Thank you, Professor Benoit, for charting the dark current that runs from Mussolini to Musk. Up Front will keep tracing these patterns as we navigate America’s democratic crossroads.
Key Takeaways
- Fascism’s Core Mechanics: A single-party state under a dictator erases separation of powers, replaces independent courts and trade unions, and weds expansionism to state violence. Mussolini’s Blackshirts and Hitler’s Anschluss exemplify this model.
- Personality Cults: Authoritarian leaders blend relatability with a godlike aura, Mussolini’s shirtless photo-ops, Stalin’s parades, and Trump’s “saved by God” rhetoric all cement loyalty through spectacle and religious symbolism.
- Institutional Playbooks: Packing courts, neutralizing legislatures, and purging dissenting judges are structural assaults replicated from Mussolini to Orbán. Modern U.S. threats to federal judges echo historic tactics of internal demolition.
- Electoral Autocracy: Elections persist even as genuine competition is hollowed out, gerrymandering, media consolidation, and court-packing discussions in the U.S. mirror “rubber-stamp” legislatures in Mao’s China or Putin’s Russia.
- Digital Power Grabs: Elon Musk’s takeover of Twitter/X and access to regulatory bodies constitutes a “digital coup,” akin to historical self-coups but executed through servers and executive channels.
- State Violence Parallels: Unmarked vans, plainclothes raids, and paramilitary-style actions (e.g., ICE operations, January 6) recall the Blackshirts, SS, and NKVD, historic tools of clandestine terror.
- Domestic Authoritarian Roots: Jim Crow, internment camps, and U.S.-backed coups abroad highlight homegrown authoritarian traditions; comparing them with foreign regimes sharpens our understanding of systemic threats.
- Paths Forward: Rebuilding independent courts, a free press, and civic engagement is a long-term struggle, historic bureaucratic structures often outlast leaders, demanding sustained mobilization and legal reform.
Why It Matters
This analysis reveals that authoritarianism isn’t just distant history, it’s a living threat.
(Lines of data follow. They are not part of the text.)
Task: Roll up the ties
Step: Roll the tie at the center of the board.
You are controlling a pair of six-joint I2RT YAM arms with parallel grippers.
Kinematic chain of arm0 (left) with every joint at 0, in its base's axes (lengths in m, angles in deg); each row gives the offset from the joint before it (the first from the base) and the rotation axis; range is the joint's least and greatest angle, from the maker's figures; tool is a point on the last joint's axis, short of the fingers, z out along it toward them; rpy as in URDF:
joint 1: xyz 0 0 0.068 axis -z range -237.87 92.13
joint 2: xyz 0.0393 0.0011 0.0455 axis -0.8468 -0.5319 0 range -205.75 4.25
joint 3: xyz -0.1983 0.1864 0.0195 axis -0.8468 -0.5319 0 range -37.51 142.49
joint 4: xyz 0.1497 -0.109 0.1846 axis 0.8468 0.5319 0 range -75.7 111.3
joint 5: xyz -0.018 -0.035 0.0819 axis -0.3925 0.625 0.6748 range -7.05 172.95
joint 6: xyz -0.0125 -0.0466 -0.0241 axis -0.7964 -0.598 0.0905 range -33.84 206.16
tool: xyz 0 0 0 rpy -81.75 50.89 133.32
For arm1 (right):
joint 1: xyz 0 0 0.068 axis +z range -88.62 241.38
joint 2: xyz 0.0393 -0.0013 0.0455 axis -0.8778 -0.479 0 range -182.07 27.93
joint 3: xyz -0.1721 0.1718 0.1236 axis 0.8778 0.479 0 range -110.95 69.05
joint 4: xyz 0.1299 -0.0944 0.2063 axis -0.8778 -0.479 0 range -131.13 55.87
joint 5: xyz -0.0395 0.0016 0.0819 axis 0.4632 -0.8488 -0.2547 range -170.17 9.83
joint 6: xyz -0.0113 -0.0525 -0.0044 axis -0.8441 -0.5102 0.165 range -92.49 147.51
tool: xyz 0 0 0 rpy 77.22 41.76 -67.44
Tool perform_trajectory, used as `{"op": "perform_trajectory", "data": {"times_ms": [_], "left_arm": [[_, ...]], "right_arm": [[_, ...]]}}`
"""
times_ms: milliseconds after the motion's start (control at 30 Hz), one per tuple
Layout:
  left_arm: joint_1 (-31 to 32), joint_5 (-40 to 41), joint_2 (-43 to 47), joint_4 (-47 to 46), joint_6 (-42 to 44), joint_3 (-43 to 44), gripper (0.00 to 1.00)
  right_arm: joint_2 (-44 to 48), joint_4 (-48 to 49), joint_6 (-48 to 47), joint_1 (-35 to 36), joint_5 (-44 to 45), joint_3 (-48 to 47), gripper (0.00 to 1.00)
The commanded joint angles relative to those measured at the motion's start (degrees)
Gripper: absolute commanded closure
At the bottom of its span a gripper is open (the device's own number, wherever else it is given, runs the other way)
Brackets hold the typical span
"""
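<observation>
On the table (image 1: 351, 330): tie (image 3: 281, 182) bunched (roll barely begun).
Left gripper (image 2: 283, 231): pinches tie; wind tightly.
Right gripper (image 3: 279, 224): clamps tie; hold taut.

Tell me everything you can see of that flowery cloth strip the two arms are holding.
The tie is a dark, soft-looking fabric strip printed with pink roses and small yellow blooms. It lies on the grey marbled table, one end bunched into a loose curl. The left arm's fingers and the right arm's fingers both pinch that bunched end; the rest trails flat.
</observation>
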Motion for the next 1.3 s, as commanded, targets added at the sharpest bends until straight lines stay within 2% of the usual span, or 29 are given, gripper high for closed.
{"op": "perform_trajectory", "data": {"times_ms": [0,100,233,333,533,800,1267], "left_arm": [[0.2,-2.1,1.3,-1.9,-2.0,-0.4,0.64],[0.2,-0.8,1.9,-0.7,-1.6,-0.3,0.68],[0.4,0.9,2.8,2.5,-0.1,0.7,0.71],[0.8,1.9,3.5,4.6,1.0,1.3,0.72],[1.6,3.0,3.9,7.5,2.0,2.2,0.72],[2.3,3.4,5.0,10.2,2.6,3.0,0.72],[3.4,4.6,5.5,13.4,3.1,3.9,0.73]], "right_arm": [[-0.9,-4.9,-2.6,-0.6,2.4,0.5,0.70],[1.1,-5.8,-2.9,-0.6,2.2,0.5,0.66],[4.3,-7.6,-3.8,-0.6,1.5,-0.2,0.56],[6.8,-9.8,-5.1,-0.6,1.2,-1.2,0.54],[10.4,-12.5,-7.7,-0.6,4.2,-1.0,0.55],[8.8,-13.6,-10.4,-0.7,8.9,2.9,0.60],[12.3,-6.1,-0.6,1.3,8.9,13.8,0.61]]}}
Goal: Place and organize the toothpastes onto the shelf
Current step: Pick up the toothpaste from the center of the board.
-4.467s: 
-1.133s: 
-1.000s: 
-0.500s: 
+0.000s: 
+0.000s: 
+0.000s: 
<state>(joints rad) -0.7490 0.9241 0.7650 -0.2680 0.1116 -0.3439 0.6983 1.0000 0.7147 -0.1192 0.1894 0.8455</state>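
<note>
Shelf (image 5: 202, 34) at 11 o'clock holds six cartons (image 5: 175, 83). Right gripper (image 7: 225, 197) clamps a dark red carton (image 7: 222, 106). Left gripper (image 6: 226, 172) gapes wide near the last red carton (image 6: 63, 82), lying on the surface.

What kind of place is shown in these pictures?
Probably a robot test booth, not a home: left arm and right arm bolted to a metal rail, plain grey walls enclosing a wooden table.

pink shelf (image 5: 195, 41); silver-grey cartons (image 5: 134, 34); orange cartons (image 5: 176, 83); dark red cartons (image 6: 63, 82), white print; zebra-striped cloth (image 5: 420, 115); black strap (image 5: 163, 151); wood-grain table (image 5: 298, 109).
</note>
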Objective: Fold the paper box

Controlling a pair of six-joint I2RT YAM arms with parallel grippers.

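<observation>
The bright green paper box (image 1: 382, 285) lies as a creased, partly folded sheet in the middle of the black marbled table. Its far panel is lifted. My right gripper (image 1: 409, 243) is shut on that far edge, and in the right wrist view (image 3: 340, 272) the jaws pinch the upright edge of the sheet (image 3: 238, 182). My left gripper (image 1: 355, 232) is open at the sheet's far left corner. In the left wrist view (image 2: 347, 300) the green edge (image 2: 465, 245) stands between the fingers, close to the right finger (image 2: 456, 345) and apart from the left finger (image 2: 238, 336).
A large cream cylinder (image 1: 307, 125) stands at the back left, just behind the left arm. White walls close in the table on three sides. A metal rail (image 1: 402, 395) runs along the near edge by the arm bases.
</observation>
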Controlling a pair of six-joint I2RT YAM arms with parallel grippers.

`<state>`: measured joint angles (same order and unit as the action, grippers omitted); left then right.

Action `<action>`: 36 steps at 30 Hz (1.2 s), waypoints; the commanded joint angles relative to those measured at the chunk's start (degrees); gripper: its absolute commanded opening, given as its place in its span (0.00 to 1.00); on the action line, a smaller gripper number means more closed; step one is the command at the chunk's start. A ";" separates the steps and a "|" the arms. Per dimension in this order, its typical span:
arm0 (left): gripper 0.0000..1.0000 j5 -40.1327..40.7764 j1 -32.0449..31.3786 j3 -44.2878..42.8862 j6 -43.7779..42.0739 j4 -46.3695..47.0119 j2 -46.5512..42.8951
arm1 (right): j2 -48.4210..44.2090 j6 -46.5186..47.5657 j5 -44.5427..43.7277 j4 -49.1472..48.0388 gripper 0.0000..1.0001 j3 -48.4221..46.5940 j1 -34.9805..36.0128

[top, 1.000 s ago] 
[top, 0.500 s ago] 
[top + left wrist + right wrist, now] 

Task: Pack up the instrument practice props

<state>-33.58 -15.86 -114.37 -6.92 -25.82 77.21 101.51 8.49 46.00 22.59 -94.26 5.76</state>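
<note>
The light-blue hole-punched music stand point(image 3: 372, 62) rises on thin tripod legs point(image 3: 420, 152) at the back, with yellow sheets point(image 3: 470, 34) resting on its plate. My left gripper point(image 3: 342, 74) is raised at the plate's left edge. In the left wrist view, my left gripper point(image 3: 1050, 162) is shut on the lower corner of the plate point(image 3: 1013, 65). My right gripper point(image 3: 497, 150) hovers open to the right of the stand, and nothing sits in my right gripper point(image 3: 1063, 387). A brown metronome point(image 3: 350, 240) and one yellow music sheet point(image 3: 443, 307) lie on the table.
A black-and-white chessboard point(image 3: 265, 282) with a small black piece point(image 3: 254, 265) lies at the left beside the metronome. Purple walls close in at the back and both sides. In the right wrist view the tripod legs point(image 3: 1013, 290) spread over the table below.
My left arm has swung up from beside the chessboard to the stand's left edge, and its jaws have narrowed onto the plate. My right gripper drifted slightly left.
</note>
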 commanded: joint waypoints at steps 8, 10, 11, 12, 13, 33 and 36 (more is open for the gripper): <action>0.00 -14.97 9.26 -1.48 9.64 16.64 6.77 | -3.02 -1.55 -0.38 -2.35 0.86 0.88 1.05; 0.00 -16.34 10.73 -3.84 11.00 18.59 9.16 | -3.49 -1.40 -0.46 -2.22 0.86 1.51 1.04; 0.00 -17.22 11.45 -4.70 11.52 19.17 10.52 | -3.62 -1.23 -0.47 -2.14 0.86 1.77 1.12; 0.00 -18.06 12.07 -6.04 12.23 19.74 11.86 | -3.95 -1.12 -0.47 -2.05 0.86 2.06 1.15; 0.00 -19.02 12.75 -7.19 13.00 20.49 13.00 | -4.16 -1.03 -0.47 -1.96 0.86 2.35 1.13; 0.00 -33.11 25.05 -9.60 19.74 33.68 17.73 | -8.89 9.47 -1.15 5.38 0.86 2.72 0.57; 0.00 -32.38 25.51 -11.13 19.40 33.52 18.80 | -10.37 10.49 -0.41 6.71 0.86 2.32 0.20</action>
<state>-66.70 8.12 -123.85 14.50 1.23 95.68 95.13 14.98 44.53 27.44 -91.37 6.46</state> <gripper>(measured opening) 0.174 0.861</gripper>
By tracing tactics from Mussolini’s Italy to today’s digital power plays, Professor Benoit shows how violent spectacle, institutional capture, and sham elections can undermine democracy from within. Recognizing these patterns equips us to defend our institutions before it’s too late.
My Take
Fascism’s dark current runs through both grand spectacles and quiet legal maneuvers. It isn’t enough to decry bombastic rallies or online propaganda, we must watch for court-stacking, regulatory capture, and paramilitary tactics disguised as law enforcement. Our resilience depends on public awareness and proactive defense of democratic norms.
Join the Conversation
What parallels do you see between historic authoritarian tactics and today’s events? Share your thoughts below, like if you found this illuminating, and subscribe to stay ahead of the next installment of Up Front.
Keep Me Marginally Informed
Hell yes, they laid out the blueprint—and it’s uglier than a Mussolini moustache in a high-school yearbook. Watching today’s power players rip apart our institutions with court-stacking, coded “shock troops,” and paramilitary sidewalk snatch squads is like seeing history’s worst hits on a never-ending loop. You’ve got the same old authoritarian circus—only now the clowns livestream their cult rallies and rewrite the rules in real time. If we don’t light up the comment section, flood the phones of every “representative,” and drag these bastards back into the sunlight, we’ll wake up one morning wondering when we became extras in someone else’s dystopian live-action role-play. Props to Mara and Prof. Benoit for tracing this blood-red stitch through the fabric of democracy—now let’s rip it out before we all get sewn into the same damn uniform.